Es ist die Abhängigkeit, gegen die sich die Patienten in der Psychoanalyse besonders am Anfang am meisten wehren. Zu spüren, dass wir eben nicht so unabhängig sind wie wir uns oft fühlen, ist eine harte Erkenntnis. Der Psychoanalytiker Roger Ernle Money-Kyrle (1898-1980) prägte den Begriff der „Facts of Life“, der Grundtatsachen des Lebens, mit denen wir uns auseinandersetzen müssen.

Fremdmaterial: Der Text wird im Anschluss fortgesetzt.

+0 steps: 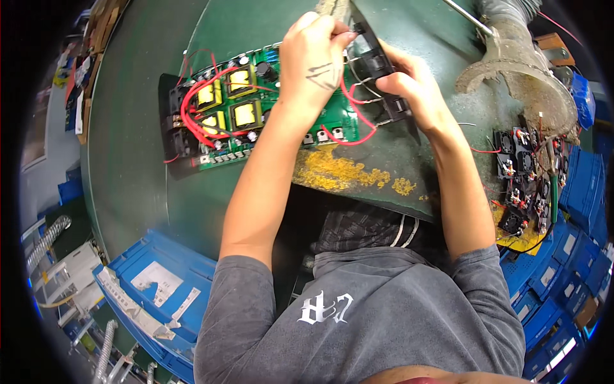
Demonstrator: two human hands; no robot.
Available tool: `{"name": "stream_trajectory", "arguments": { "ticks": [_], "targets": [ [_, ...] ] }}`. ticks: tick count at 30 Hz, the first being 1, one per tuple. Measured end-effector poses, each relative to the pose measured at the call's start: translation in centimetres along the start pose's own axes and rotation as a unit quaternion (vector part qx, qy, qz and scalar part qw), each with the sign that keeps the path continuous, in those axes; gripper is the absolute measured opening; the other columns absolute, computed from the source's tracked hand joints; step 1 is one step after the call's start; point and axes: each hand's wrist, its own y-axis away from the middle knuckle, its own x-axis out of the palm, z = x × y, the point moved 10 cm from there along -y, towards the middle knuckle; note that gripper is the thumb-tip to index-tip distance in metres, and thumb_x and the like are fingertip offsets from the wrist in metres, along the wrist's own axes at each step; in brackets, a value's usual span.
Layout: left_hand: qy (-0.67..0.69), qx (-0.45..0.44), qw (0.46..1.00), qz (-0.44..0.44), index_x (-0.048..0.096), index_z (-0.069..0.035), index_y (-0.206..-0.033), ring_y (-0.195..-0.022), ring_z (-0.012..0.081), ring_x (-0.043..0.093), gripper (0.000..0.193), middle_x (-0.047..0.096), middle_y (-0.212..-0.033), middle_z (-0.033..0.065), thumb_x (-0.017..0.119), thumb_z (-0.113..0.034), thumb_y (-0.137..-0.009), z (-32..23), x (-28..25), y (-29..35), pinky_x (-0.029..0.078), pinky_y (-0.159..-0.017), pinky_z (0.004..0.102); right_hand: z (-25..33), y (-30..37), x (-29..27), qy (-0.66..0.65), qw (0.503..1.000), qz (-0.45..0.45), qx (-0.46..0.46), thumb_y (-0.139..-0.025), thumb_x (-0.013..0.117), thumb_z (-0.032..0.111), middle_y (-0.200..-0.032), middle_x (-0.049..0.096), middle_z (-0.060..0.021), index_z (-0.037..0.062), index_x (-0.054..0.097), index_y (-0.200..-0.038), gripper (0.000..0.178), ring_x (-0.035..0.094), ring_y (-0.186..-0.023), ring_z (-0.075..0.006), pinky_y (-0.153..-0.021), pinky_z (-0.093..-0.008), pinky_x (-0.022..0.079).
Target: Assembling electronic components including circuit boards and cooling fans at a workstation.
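Note:
A green circuit board (332, 115) with yellow-wrapped transformers (245, 115) and thick red wires (187, 109) lies on the bench. A black panel with sockets or switches (376, 64) stands tilted at the board's right end, joined to it by red and pale wires. My right hand (416, 86) grips this panel from its right side, thumb on the near face and fingers behind. My left hand (313, 57) reaches over the board, its thumb and forefinger pinched at the panel's far end. Whatever sits between those fingertips is too small to make out.
A dusty fume-extraction hood (511, 77) stands at the far right. Nearer, several small black fans (524, 160) with wires lie beside a green-handled screwdriver (554, 192). Yellow residue (339, 171) marks the bench's near edge. Blue bins (166, 275) stand at lower left and right.

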Motion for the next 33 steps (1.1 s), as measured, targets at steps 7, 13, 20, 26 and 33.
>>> {"name": "stream_trajectory", "arguments": {
  "ticks": [7,13,20,26,33],
  "targets": [
    [-0.064,0.023,0.997,0.026,0.075,-0.003,-0.088,-0.082,0.0369,0.066,0.014,0.067,-0.081,0.0155,0.075,-0.017,-0.085,-1.1,-0.7,-0.1,0.053,-0.077,0.0466,-0.5,0.4,0.2,-0.009,0.999,-0.006,0.030,-0.085,0.065,0.014,-0.095,0.066,0.0018,0.0092,0.048,-0.157,0.074,0.055,-0.083,-0.0057,-0.080,-0.0217,0.045],
    [-0.056,-0.018,0.990,0.131,0.076,-0.004,-0.112,-0.088,0.0342,0.072,0.031,0.075,-0.093,0.0152,0.074,-0.023,-0.087,-0.6,-4.6,-0.4,0.056,-0.081,0.0411,-1.0,0.4,-0.2,-0.004,1.000,-0.021,0.022,-0.086,0.066,0.021,-0.089,0.064,0.0015,0.0108,0.050,-0.156,0.073,0.055,-0.081,-0.0070,-0.078,-0.0225,0.044],
    [-0.344,-0.314,0.862,0.199,0.080,-0.005,-0.094,-0.074,0.0314,0.072,0.032,0.074,-0.080,0.0166,0.074,-0.036,-0.089,6.1,-16.8,2.3,0.055,-0.073,0.0398,-0.8,0.4,-0.6,0.011,0.999,-0.024,0.019,-0.086,0.066,0.027,-0.090,0.063,0.0012,0.0119,0.052,-0.155,0.072,0.055,-0.083,-0.0088,-0.077,-0.0234,0.042],
    [-0.364,-0.377,0.830,0.194,0.082,-0.011,-0.078,-0.073,0.0296,0.071,0.037,0.075,-0.077,0.0108,0.079,-0.047,-0.083,9.5,-16.0,3.9,0.055,-0.072,0.0398,-0.5,0.6,-0.4,0.026,0.999,-0.040,0.014,-0.085,0.060,0.022,-0.087,0.057,0.0009,0.0007,0.052,-0.152,0.070,0.052,-0.079,-0.0081,-0.071,-0.0225,0.040],
    [-0.377,-0.377,0.821,0.205,0.080,-0.011,-0.077,-0.068,0.0229,0.069,0.037,0.073,-0.066,0.0027,0.075,-0.046,-0.088,8.2,-14.2,3.7,0.054,-0.069,0.0381,-1.2,0.3,-0.7,0.025,0.999,-0.028,0.011,-0.086,0.066,0.027,-0.083,0.059,0.0018,0.0087,0.051,-0.155,0.073,0.054,-0.081,-0.0096,-0.078,-0.0246,0.042]
  ]
}}
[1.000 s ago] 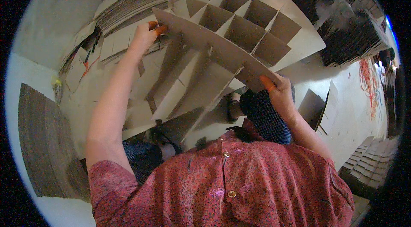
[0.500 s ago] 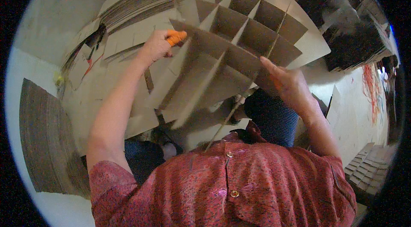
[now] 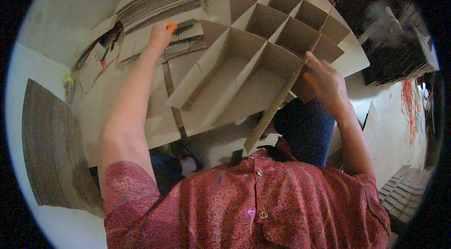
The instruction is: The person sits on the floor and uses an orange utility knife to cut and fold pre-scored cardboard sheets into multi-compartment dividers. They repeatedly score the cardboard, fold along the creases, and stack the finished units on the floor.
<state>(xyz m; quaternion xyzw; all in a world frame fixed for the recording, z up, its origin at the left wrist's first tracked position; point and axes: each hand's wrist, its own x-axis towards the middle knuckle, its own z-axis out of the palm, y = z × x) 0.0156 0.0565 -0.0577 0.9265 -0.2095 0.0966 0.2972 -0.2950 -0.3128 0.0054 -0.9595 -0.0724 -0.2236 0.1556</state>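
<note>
**Cardboard divider grid [image 3: 282, 58] stands on the tabletop [image 3: 353, 61] between two hands**

At the far left, a tall pile of grey-brown sheets [image 3: 54, 145] shows its layered edges. Farther in, the left hand [image 3: 163, 35], with an orange covering on a finger, is at a low stack of cardboard strips [image 3: 190, 43]; whether its grip pinches one cannot be told.

In the middle, the grid lies in front of the person, made of thin, plain brown panels crossing on edge. Some faces catch the light and look almost cream; others sit in brown shadow. Its far part forms four closed cells with short panel ends sticking out beyond them. The near part has long channels, open toward the person, and the rightmost lengthwise strip, seen nearly edge-on, reaches past the tabletop's edge toward the shirt [image 3: 235, 202].

The right hand [image 3: 329, 82] is at the grid's right side, index finger and orange-covered thumb spread apart; whether they press a panel is unclear. Farther right are a dark stack [image 3: 399, 58] and red strands [image 3: 409, 108].
</note>
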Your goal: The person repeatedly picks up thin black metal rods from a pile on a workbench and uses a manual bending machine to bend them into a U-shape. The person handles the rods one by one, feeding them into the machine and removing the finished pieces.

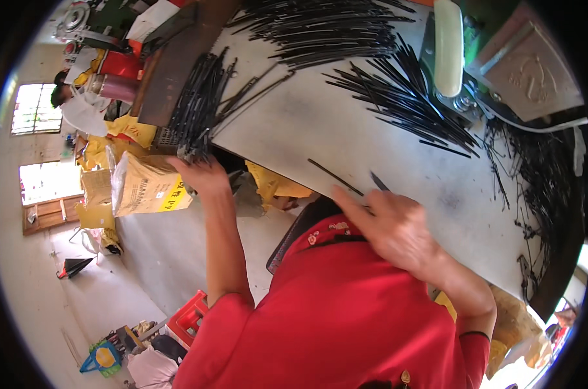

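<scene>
My left hand (206,176) is at the near end of an upright bundle of thin black strips (197,104) on the table's left edge. Its fingers close around the strips' lower ends and are partly hidden. Over the near edge of the table, my right hand (398,228) grips a small knife (379,181); only its dark pointed blade shows past the fingers. A single black strip (335,176) lies slanted on the pale tabletop (274,129), its near end running in beside my right fingers. The right index finger stretches toward that strip.
Large heaps of black strips (326,29) lie at the back, with another fanned pile (411,97) at right. A metal device with a pale green handle (448,48) stands beyond. Tangled black scraps (534,175) cover the right edge. A paper sack (148,185) stands left of the table.
</scene>
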`<state>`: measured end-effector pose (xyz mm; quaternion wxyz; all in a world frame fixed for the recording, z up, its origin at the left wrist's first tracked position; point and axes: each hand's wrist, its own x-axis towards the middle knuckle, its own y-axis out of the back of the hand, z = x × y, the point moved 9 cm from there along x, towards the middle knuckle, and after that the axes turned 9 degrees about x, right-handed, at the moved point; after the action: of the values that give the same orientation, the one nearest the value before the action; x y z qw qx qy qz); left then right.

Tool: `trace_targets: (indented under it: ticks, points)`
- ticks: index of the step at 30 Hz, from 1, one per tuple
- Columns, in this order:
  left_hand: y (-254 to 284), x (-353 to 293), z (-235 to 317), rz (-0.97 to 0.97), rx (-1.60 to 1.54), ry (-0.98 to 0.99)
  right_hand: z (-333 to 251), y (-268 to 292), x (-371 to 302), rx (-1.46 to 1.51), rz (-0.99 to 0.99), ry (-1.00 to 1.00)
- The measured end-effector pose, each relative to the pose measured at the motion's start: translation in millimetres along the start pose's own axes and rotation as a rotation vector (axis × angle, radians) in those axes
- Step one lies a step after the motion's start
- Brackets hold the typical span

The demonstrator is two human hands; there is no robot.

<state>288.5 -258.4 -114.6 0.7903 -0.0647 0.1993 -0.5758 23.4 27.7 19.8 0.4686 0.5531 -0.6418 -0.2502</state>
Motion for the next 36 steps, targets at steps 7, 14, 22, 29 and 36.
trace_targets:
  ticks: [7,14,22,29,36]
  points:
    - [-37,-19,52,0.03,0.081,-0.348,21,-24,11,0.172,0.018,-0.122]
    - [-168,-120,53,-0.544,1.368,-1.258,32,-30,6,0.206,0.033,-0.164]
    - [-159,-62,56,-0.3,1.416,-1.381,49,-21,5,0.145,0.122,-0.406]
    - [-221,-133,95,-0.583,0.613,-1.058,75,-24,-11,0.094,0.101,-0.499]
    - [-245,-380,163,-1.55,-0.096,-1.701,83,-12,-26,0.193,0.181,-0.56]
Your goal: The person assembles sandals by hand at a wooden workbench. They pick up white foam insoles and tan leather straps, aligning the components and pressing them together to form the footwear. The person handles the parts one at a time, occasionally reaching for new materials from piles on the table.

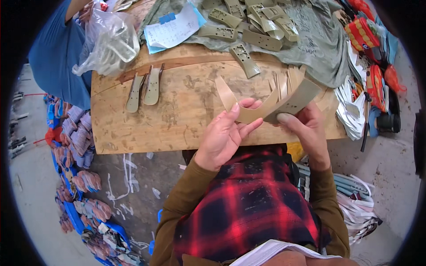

Erste Lebenstatsache: Wir waren zu Beginn des Lebens abhängig von der Brust der Mutter. Wir konnten uns nicht selbst stillen. (So ist es auch in der Psychoanalyse: Bald stellt man in fest, dass man sich die Deutungen nicht selbst geben kann. Wir können nur aus unserem Haus herausschauen. Was andere an uns entdecken, müssen wir von ihnen hören.) Hier kämpfen wir mit einer Art „Narzissmus-Komplex“. (Leopold Morbitzer: Laios und Lord Voldemort. In: Rebellion gegen die Endlichkeit, Psychosozial-Verlag 2018, S. 97)
Zweite Lebenstatsache: Wir leben, weil uns unsere Eltern gezeugt haben. Wir sind von der lebensschöpfenden Beziehung der Eltern ausgeschlossen und konnten uns nicht selbst schöpfen. Beim „Ödipus-Komplex“ geht es um die Anerkennung dieser Tatsache.
Dritte Lebenstatsache: Wir alle müssen sterben. Wir kämpfen darum, anzuerkennen, dass auch wir einmal sterben müssen. Es wird uns besonders dann deutlich, wenn wir unsere Kinder aufwachsen sehen. Das Aufwachsen unserer Kinder können wir unbewusst auch als Bedrohung empfinden. Das „Ringen um die Anerkennung, dass alles, auch das eigene Leben einmal zu Ende gehen muss“, bezeichnet der Psychoanalytiker Leopold Morbitzer als den „Laios-Komplex“.